-- Opening Marker --

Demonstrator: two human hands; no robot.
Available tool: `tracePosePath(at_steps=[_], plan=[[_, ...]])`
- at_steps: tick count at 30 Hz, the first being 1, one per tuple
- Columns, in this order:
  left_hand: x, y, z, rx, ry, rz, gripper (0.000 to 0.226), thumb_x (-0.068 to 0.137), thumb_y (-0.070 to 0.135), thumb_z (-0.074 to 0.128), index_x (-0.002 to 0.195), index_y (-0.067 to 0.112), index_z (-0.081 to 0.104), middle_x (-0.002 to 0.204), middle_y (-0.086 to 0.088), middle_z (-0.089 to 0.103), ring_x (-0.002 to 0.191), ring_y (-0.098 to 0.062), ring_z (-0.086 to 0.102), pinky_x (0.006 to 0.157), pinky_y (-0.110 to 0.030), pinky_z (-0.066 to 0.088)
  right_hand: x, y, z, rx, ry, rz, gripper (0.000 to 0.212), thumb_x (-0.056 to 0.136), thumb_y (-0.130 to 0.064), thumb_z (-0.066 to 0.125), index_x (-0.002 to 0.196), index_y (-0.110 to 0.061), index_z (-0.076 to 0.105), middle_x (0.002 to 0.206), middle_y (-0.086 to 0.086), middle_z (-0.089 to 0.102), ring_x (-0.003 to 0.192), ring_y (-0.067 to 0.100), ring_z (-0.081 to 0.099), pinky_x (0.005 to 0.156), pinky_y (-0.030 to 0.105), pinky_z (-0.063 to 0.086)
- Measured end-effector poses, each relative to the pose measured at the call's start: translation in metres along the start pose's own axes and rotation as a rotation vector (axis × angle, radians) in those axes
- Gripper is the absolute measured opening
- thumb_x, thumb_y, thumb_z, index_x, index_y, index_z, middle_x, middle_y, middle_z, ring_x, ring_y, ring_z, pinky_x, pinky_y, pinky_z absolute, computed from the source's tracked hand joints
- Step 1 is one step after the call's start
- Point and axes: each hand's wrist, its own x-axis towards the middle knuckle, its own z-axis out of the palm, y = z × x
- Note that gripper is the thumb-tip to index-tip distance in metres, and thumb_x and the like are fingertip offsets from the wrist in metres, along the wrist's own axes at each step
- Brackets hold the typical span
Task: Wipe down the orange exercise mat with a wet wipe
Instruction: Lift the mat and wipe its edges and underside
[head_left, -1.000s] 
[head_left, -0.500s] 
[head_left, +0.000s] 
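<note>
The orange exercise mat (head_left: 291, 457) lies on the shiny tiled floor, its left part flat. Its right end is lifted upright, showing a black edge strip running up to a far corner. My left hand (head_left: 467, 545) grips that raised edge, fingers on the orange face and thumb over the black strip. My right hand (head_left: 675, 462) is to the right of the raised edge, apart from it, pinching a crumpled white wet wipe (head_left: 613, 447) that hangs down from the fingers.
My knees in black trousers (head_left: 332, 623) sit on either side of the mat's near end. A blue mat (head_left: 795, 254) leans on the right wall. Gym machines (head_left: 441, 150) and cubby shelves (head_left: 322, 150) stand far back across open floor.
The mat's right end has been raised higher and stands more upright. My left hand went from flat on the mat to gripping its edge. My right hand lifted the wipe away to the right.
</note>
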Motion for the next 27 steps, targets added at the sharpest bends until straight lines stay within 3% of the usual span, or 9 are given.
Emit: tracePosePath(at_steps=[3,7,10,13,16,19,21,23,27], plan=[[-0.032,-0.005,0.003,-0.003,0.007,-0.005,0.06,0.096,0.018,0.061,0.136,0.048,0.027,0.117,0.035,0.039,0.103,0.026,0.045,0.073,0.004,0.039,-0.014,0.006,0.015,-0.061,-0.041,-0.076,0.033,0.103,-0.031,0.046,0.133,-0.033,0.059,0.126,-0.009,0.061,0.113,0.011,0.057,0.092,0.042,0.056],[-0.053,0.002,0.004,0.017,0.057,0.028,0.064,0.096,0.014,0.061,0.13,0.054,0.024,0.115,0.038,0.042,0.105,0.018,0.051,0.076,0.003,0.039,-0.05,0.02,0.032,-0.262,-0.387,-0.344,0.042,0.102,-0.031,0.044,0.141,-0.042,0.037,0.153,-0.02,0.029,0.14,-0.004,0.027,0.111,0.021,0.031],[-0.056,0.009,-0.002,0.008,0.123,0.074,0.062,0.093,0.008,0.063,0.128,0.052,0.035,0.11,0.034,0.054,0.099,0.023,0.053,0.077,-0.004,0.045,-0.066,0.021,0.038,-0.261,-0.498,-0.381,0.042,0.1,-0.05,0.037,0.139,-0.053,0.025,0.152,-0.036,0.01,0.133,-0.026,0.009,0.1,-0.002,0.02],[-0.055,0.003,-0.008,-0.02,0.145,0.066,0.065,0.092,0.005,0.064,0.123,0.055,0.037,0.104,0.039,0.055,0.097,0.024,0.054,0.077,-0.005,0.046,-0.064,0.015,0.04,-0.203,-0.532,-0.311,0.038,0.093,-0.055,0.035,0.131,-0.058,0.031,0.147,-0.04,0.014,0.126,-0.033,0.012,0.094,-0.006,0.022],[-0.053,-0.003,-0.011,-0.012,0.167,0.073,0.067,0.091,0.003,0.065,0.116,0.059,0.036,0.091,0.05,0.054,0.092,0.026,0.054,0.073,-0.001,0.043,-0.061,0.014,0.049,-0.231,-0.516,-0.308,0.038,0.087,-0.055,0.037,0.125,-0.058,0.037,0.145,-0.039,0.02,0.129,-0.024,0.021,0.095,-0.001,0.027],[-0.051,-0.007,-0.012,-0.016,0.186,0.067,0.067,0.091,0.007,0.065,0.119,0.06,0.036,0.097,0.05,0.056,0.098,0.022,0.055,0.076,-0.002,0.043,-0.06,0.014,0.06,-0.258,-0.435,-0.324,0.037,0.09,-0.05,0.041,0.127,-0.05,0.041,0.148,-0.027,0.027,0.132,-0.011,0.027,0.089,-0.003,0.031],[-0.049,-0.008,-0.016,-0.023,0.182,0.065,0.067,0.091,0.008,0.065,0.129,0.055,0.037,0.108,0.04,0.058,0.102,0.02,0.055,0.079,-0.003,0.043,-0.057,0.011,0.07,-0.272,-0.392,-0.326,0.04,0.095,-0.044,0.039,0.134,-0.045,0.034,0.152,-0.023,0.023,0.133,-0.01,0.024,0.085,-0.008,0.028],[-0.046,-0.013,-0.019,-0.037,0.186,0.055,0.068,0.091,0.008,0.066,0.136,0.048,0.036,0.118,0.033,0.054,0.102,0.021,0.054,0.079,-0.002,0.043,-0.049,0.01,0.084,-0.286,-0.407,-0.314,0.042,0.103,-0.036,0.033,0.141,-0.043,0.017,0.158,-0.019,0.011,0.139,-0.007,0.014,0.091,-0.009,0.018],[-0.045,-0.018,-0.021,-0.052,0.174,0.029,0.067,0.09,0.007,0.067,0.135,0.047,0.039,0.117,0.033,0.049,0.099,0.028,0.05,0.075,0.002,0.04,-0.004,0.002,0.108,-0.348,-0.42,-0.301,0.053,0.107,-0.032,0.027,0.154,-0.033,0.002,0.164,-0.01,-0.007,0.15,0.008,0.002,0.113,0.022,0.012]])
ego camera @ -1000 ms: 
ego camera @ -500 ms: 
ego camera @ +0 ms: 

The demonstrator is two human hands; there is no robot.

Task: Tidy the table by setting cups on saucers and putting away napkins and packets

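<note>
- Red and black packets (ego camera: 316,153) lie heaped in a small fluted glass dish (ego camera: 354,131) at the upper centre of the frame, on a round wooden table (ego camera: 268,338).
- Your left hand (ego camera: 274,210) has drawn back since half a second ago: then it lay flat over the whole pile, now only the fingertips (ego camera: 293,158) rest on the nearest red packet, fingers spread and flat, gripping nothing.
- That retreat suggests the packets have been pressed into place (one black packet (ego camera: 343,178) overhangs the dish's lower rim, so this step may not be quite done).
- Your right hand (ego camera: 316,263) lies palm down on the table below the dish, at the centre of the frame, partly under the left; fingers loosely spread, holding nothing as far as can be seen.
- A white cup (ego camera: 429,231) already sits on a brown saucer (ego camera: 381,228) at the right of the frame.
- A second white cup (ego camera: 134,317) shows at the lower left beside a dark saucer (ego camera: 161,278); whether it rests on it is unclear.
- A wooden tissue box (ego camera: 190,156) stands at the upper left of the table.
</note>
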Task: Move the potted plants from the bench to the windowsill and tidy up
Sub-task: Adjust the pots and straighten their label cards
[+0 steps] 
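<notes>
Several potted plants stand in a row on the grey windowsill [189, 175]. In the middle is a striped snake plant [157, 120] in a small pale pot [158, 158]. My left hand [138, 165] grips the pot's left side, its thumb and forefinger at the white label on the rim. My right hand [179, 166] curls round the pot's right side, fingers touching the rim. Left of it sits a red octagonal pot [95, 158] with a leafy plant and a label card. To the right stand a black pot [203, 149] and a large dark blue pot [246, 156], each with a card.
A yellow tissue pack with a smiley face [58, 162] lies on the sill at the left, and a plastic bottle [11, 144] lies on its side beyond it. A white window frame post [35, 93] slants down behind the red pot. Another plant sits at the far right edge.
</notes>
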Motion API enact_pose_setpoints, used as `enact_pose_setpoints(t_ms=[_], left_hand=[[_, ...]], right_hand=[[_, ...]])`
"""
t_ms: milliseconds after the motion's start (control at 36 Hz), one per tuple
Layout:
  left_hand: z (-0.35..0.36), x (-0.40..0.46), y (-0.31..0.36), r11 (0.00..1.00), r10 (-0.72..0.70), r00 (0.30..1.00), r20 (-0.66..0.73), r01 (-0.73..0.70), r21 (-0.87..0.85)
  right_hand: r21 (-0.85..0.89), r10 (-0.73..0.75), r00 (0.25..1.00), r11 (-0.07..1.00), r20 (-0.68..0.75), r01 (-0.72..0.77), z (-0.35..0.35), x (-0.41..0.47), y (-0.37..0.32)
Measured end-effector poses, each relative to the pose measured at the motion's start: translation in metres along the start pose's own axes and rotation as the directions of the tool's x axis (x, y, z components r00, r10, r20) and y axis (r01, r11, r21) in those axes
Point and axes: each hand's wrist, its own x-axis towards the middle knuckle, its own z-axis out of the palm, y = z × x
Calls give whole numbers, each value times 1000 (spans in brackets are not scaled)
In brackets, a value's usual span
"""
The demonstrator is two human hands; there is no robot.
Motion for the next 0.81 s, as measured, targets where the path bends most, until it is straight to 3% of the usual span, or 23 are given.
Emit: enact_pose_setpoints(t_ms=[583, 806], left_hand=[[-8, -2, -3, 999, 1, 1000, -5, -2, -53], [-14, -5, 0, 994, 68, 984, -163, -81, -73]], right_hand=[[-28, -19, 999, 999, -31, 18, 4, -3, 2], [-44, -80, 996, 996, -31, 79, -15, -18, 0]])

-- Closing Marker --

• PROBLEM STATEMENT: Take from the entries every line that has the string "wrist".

• SOLUTION FOR THIS EXERCISE:
- Point and axes: each hand's wrist, its own x-axis towards the middle knuckle, its own z-axis out of the palm, y = z × x
- Note that gripper is the thumb-tip to index-tip distance in metres, and thumb_x and the like are fingertip offsets from the wrist in metres, along the wrist's own axes at each step
Point and axes: each hand's wrist, its own x-axis towards the middle knuckle, its own z-axis out of the palm, y = z × x

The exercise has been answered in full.